=== TASK INSTRUCTIONS ===
Return each line of the data below exactly, omitting any pictures.

=== GIVEN INFORMATION ===
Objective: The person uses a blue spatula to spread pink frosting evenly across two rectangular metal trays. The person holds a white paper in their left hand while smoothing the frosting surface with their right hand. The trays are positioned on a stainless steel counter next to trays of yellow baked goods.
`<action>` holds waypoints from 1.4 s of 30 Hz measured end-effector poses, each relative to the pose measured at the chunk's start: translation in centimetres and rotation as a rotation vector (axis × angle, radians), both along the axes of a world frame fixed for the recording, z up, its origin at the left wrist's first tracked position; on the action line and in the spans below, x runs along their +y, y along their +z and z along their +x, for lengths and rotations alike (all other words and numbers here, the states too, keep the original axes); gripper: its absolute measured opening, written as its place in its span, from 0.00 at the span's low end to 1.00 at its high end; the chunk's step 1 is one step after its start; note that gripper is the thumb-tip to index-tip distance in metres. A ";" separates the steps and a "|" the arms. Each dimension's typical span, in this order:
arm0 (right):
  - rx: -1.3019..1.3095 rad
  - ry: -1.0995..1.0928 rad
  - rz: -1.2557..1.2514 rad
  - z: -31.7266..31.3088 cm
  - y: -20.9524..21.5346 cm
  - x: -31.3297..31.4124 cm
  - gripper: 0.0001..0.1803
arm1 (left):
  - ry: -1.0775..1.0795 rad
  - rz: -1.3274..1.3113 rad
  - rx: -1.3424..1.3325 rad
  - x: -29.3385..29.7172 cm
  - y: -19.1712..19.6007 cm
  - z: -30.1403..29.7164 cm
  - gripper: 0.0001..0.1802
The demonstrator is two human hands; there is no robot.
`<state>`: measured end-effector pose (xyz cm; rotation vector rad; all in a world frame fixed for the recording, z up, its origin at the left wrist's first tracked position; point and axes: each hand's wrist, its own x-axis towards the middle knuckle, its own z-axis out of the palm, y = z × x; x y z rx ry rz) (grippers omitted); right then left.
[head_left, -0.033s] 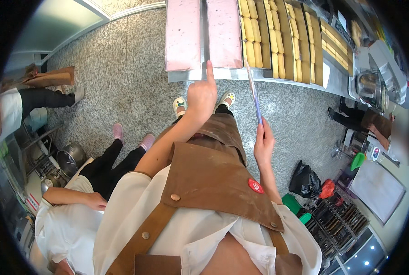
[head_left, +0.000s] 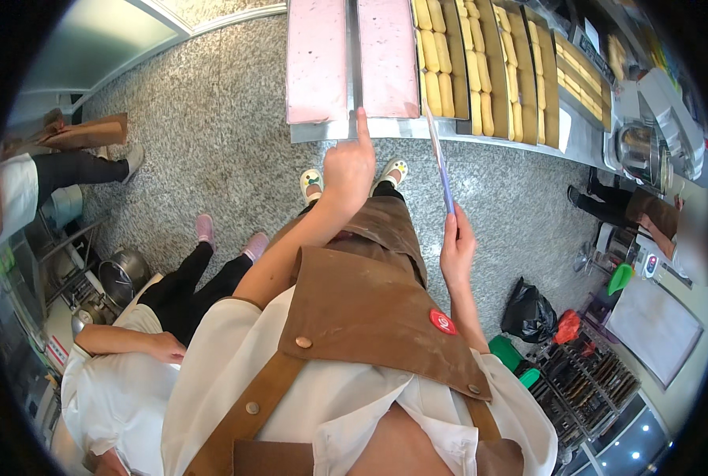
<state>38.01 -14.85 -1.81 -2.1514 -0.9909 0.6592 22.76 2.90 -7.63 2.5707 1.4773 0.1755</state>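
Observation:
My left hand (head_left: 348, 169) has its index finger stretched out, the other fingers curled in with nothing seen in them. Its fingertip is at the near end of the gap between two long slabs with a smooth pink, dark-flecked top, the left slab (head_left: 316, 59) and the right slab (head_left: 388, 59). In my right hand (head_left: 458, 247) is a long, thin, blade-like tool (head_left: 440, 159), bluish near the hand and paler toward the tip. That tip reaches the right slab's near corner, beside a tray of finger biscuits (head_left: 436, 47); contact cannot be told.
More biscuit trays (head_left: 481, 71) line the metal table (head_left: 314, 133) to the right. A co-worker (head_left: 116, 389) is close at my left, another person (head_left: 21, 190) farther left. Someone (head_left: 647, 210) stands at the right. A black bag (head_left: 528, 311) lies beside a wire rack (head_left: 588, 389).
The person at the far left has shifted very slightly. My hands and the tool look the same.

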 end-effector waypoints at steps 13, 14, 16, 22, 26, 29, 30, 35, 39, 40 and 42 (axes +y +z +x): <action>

=== RESPONSE ===
Objective: The person uses a blue spatula to spread pink frosting evenly across two rectangular metal trays. The person holds a white paper in their left hand while smoothing the frosting surface with their right hand. The trays are positioned on a stainless steel counter next to trays of yellow baked goods.
`<action>` holds waypoints from 1.4 s of 30 Hz measured end-effector poses, each relative to the pose measured at the chunk's start: translation in centimetres and rotation as a rotation vector (axis × angle, radians), both along the axes of a world frame fixed for the recording, z up, its origin at the left wrist's first tracked position; on the action line and in the spans below, x runs along their +y, y along their +z and z along their +x, for lengths and rotations alike (all other words and numbers here, the states too, keep the original axes); gripper: its absolute measured opening, written as its place in its span, from 0.00 at the span's low end to 1.00 at its high end; the chunk's step 1 is one step after its start; note that gripper is the thumb-tip to index-tip distance in metres. A ";" separates the steps and a "|" the arms. Each dimension's typical span, in this order:
arm0 (right):
  - rx: -1.3019..1.3095 rad
  - ry: -1.0995..1.0928 rad
  - rz: -1.2557..1.2514 rad
  - z: -31.7266..31.3088 cm
  - y: -20.9524..21.5346 cm
  - x: -31.3297..31.4124 cm
  - gripper: 0.0001..0.1803
arm1 (left):
  - ry: -1.0775..1.0795 rad
  - rz: -1.3274..1.3113 rad
  - rx: -1.3424..1.3325 rad
  - x: -29.3385..29.7172 cm
  - y: -19.1712..19.6007 cm
  - z: -30.1403..29.7164 cm
  - gripper: 0.0001..0.1802
The demonstrator is two human hands; there is no robot.
`<state>`: measured end-effector pose (xyz cm; rotation vector rad; all in a world frame fixed for the recording, z up, its origin at the left wrist's first tracked position; point and axes: each hand's wrist, its own x-axis towards the middle knuckle, its own z-axis out of the palm, y = z × x; x y z rx ry rz) (grippers omitted); right then left.
[head_left, -0.033s] 
[head_left, +0.000s] 
<state>38.01 -14.85 -1.81 -2.1514 -0.9909 0.6592 22.76 2.90 -7.63 2.5707 1.4773 0.1755</state>
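Observation:
My left hand (head_left: 348, 169) has its index finger stretched out, the other fingers curled in with nothing seen in them. Its fingertip is at the near end of the gap between two long slabs with a smooth pink, dark-flecked top, the left slab (head_left: 316, 59) and the right slab (head_left: 388, 59). In my right hand (head_left: 458, 247) is a long, thin, blade-like tool (head_left: 440, 159), bluish near the hand and paler toward the tip. That tip reaches the right slab's near corner, beside a tray of finger biscuits (head_left: 436, 47); contact cannot be told.
More biscuit trays (head_left: 481, 71) line the metal table (head_left: 314, 133) to the right. A co-worker (head_left: 116, 389) is close at my left, another person (head_left: 21, 190) farther left. Someone (head_left: 647, 210) stands at the right. A black bag (head_left: 528, 311) lies beside a wire rack (head_left: 588, 389).
The person at the far left has shifted very slightly. My hands and the tool look the same.
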
 end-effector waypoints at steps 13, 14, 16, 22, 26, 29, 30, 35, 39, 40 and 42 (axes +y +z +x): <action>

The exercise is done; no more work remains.